# TASK
Could you set down the lines from the first line of the entries below through the line with "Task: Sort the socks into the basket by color", exactly and with no pictures?
-- INPUT DATA follows --
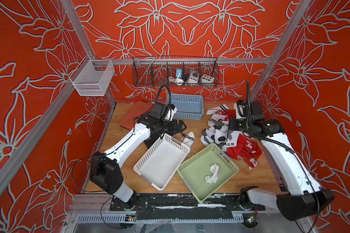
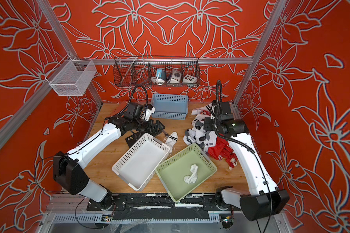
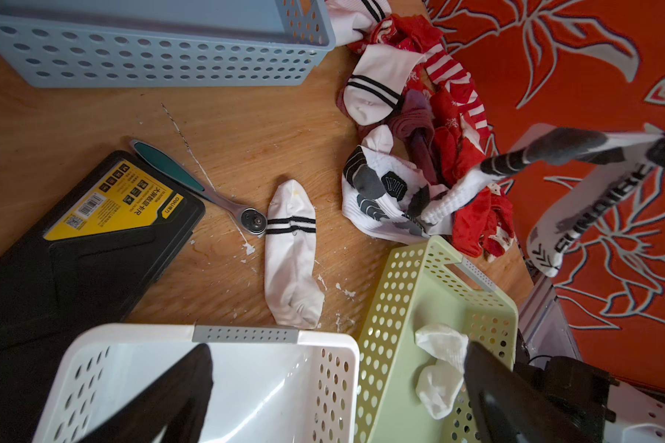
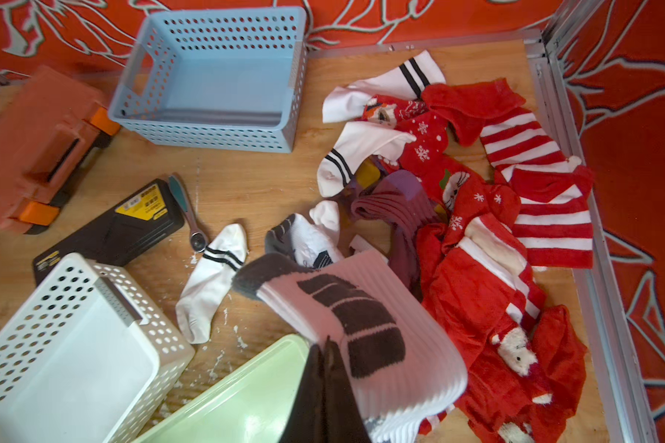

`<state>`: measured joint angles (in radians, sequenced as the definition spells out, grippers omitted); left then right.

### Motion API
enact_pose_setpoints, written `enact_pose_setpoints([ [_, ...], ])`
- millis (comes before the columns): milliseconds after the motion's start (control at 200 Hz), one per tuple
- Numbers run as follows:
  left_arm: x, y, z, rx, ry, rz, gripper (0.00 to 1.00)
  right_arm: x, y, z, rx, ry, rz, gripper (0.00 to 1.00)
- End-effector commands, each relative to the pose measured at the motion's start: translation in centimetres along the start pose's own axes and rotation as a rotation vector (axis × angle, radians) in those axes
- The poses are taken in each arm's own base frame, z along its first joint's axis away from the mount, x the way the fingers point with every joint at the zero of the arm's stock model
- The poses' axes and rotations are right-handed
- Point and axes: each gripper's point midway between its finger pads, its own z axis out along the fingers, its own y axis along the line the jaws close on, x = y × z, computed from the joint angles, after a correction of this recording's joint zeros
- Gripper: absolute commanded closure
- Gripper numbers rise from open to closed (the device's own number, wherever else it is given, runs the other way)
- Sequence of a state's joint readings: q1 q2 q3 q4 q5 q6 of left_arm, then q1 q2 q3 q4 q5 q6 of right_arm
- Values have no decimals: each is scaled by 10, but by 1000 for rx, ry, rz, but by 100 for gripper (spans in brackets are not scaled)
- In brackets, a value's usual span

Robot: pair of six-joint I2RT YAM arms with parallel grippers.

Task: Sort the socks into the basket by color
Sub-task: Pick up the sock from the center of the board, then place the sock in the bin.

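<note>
Wooden table (image 1: 251,181), we see: right gripper (image 4: 325,345) clamped on white grey-marked sock (image 4: 381,326), hanging over sock pile (image 4: 473,214); left gripper (image 3: 338,345) spread wide beside white basket (image 1: 162,159); one crumpled white sock (image 1: 212,173) lies in green basket (image 1: 196,171).

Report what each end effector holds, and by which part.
Right end effector: shut on a white sock with dark marks, pinched at the ribbed fabric's edge beside those marks. Left end effector: open, holding nothing.
</note>
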<state>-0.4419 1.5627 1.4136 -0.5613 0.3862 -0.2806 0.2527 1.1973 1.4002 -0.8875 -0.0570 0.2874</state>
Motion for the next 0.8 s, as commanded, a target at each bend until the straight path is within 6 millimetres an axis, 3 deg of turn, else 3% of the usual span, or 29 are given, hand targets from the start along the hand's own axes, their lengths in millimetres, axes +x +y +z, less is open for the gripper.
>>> enact_pose_setpoints([
  [0, 2, -3, 6, -14, 26, 22, 1, 11, 15, -25, -72, -21, -55, 100],
  [155, 2, -6, 14, -13, 34, 22, 1, 7, 34, -63, -157, -151, -124, 100],
  [460, 2, -6, 17, -32, 30, 21, 1, 27, 59, -106, -329, -227, -188, 100],
  [560, 3, -6, 16, -37, 30, 20, 1, 40, 66, -108, -386, -199, -198, 100],
  [791, 6, -2, 15, -53, 21, 12, 1, 77, 72, -88, -437, -70, -183, 100],
])
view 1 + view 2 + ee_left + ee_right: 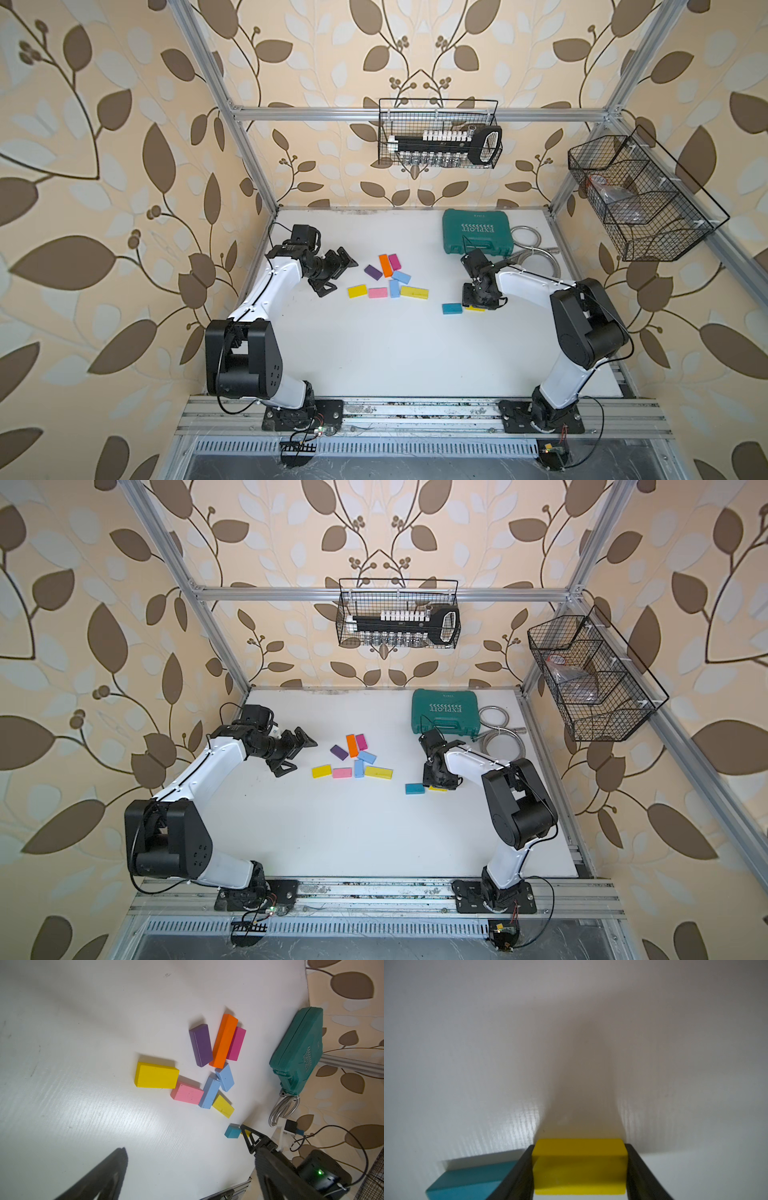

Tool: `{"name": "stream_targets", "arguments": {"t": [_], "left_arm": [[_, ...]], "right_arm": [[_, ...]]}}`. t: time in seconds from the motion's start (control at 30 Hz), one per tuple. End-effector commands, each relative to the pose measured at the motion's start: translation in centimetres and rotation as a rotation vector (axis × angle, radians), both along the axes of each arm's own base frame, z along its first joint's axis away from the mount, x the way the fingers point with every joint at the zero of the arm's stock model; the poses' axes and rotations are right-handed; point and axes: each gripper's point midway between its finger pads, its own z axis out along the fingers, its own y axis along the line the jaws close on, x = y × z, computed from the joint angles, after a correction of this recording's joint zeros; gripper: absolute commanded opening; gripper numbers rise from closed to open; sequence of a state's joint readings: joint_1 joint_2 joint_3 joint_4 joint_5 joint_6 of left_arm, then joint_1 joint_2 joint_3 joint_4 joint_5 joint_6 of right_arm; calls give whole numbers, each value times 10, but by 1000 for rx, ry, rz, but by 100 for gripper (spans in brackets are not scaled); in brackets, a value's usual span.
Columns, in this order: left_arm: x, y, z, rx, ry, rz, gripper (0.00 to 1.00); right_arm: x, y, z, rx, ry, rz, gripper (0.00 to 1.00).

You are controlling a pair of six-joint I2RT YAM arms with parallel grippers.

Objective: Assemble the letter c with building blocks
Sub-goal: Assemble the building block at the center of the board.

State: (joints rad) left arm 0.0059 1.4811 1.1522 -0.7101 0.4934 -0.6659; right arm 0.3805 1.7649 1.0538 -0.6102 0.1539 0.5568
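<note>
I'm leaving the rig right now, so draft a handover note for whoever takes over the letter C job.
Left claw: open, empty, beside the block cluster.
Right claw: shut on a small yellow block, down at the table, next to the teal block.
The other eight blocks form that loose cluster mid-table, orange bar to long yellow bar.
Done: no C shape yet. Left: arrange all blocks into the C.

Green tool case: brand word "EXPLOIT" in pale capitals on the lid, reading upside down in both top views, with a row of small chevrons alongside it. A smaller mark near the lid's far edge is too small to read. In the left wrist view the lid lettering is too blurred to read.
</note>
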Motion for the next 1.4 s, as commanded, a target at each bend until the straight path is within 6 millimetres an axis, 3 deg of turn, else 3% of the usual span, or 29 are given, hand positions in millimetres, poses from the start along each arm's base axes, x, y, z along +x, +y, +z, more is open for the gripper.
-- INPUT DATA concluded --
# TASK ANSWER
`<state>`: measured joint angles (in radians, sequenced as the definition spells out, grippers omitted); left then right.

### Motion API
enact_pose_setpoints, written `enact_pose_setpoints([ [_, ...], ])`
- millis (comes before the columns): milliseconds after the motion's start (control at 200 Hz), one per tuple
- Numbers run as follows:
  left_arm: x, y, z, rx, ry, rz, gripper (0.00 to 1.00)
  right_arm: x, y, z, rx, ry, rz, gripper (0.00 to 1.00)
- End-effector commands, each relative to the pose measured at the motion's start: translation in centimetres along the start pose's own axes and rotation as a rotation vector (axis × angle, radians) in those axes
- The poses are taken in each arm's own base frame, z along its first joint's axis away from the mount, x the way the fingers point with every joint at the zero of the arm's stock model
- The poses' axes and rotations are right-handed
- Point and axes: each gripper's point midway between its finger pads, its own z axis out along the fingers, its own y axis along the line the jaws close on, x = y × z, computed from the joint angles, after a correction of this recording's joint zeros
- Gripper: absolute commanded closure
- Gripper numbers rise from open to closed (the device's own number, wherever else it is given, runs the other way)
- Sequence of a state's joint readings: q1 q2 q3 q4 q5 q6 of left_arm, then q1 q2 q3 q4 q5 q6 of right_arm
- Values have no decimals: each is scaled by 10, but by 1000 for rx, ry, rz, but by 100 for gripper (spans in brackets are not scaled)
- In brackets, a value's usual span

Robot: pair of six-joint I2RT YAM arms with parallel grippers.

Task: Sort the socks into the basket by color

There is no more to the answer.